Miners whose PPAs permit the sale-back of power to the grid when curtailed stand to benefit significantly. If you can get paid $6900 / MWh not to produce $348 worth of Bitcoin, this is a major windfall of almost 20 hours worth of Bitcoin mining revenue for every hour of production downtime.
Our previous Difficulty reset estimates are likely too aggressive: Difficulty is tracking a +1.5–1.6% reset this Friday, but any persistent power curtailments could easily result in a moderate downward reset.
Bitcoin rallied 4.3% last week, ending at $48,110 at midnight UTC on 2/15 before rising further to cross $50,000 for the first time intraday this morning. News flow remains very supportive with broadening institutional adoption, but is currently overshadowed by disruptions in the power and natural gas markets. Total BTC earnings per PH/s are ~6.61mBTC, down from ~6.67mBTC / PH/s last week, on lower transaction fees (1mBTC or milliBTC = 1/1000 BTC). Although Tx Fees fell 78bps WoW to 11.3% of total miner revenue, we assess they will rise in the near term because of network congestion caused by the falling block count. Bitcoin mining revenue rose to $308 / PH/s per day and $336/MWh, as price increases combined with higher Tx fees.
The BitOoda North American Hash Spread™ remains positive for much of the US, but collapsed to a negative $1030 / MWh on average on the massive surge in Ercot power pricing, aided by the broader trend of rising prices.
We define the BitOoda Hash Spread™ as the difference between the cost of power per MWh and the Bitcoin mining revenue per MWh. This gives miners a quick sense of the surplus generated by their business to cover personnel, overhead, depreciation, and profit.
We estimate that the Bitcoin mining network currently consumes about 7.7GW of power, with curtailments driving the decline, although, as we have noted previously, luck may play a role in accounting for the 700MW change in estimated power consumption WoW.

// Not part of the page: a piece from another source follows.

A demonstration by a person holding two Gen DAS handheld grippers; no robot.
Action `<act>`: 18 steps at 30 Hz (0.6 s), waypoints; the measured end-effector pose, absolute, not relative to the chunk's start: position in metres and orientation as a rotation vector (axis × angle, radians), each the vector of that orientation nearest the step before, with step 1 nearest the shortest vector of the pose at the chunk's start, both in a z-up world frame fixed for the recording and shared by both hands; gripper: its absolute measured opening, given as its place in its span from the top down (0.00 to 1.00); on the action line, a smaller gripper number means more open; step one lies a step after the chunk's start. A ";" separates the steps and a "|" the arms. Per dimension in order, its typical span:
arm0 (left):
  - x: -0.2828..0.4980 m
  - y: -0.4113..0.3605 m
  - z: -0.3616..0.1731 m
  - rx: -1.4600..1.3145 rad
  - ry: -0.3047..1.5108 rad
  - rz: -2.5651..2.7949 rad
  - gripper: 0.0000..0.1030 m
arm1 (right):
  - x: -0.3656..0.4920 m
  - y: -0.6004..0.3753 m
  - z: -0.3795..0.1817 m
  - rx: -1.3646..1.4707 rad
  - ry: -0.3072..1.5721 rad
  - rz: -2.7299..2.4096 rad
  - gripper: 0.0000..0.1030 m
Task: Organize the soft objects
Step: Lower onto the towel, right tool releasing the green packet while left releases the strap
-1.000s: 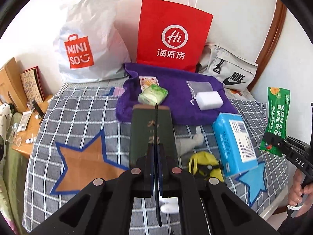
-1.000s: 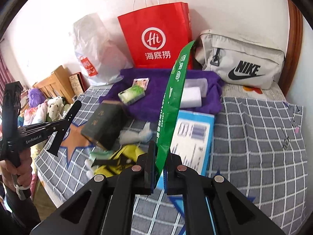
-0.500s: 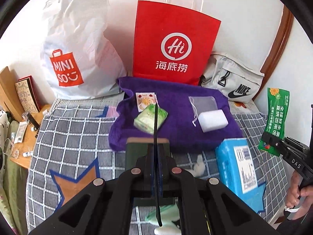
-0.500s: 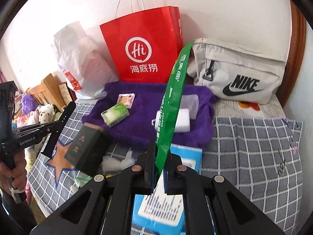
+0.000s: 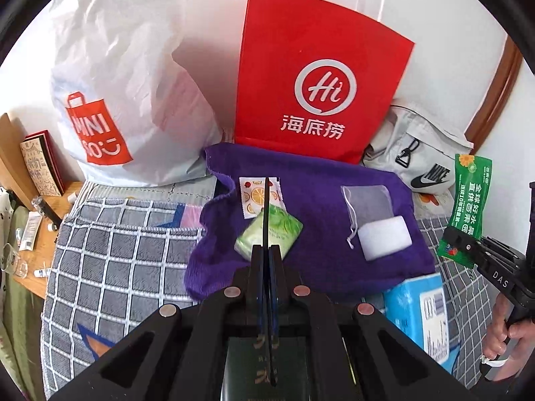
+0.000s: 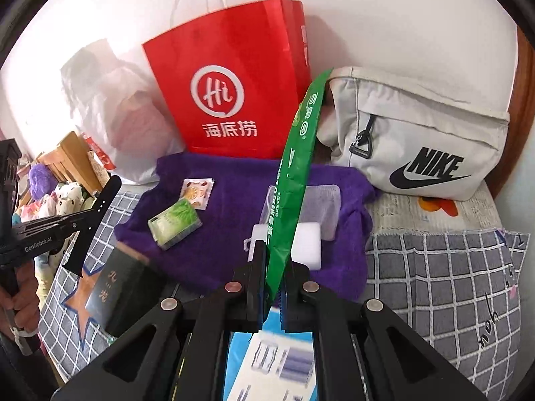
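Right wrist view: right claw (image 6: 272,267) is clamped on a green sachet (image 6: 294,167), pinched at its lower end, the strip standing up out of the jaws and leaning slightly right. Flat foil-type pack, looks light and floppy; it holds shape only because it is gripped edge-on. Film is probably slick, so I'd keep the pinch near the sealed end rather than mid-body.

Left claw (image 5: 267,257) is shut on a thin dark sheet, seen edge-on between the fingers. From the right wrist it reads as the flap of a dark box (image 6: 123,294) hanging below that claw over the bed (image 6: 441,267). Box looks stiff and heavier than the sachet; hung by a thin flap it may swing or tear loose.

On the purple towel (image 5: 317,183), near the red bag (image 5: 317,77):
- green tissue pack (image 5: 284,230): soft, squashy, take across the short sides
- white sponge block (image 5: 384,242): light, compressible, any face
- mesh pouch (image 5: 366,200): limp, take by the drawstring
- fruit-print sachet (image 5: 255,197): flat, hard to lift off the pile
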State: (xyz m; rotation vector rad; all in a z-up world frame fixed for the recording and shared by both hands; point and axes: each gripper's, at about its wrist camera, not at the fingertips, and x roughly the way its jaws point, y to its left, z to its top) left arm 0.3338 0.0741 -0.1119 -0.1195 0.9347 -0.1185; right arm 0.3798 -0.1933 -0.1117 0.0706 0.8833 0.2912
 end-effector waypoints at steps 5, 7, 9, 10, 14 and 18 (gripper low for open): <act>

It takes $4775 in power expense to mine 1 BTC using S19 rigs, and $17000 using S9 rigs at an average power price of $35, though clearly a lot more in North America if a miner’s power price floats, assuming no curtailment. This excludes labor costs of approximately $4–6 per MWh of installed / operational capacity, regardless of whether it is currently running or has been curtailed.
The current weather conditions have led to a temporary reduction in Bitcoin mining capacity in Texas and parts of the Midwest / Great Plains on significant power price surges.
The importance of robust power purchase agreements cannot be gainsaid. Miners in Texas who get paid to release their demand back to the grid at market rates could receive almost 20 hours worth of Bitcoin revenue for every hour of downtime.
Miners who get curtailed without getting paid for it are relatively disadvantaged, as other (minor) operating expenses and capital costs and charges continue despite zero revenue.
Long-term price growth, even from current levels, is supported by news flow surrounding accelerating fund and corporate allocations to the asset class. While investors need to navigate price and difficulty risk that can pose existential threats to unhedged mining operations, we are optimistic about the long-term outlook for well-capitalized, appropriately-hedged businesses with the right power purchase agreements and hedging strategies.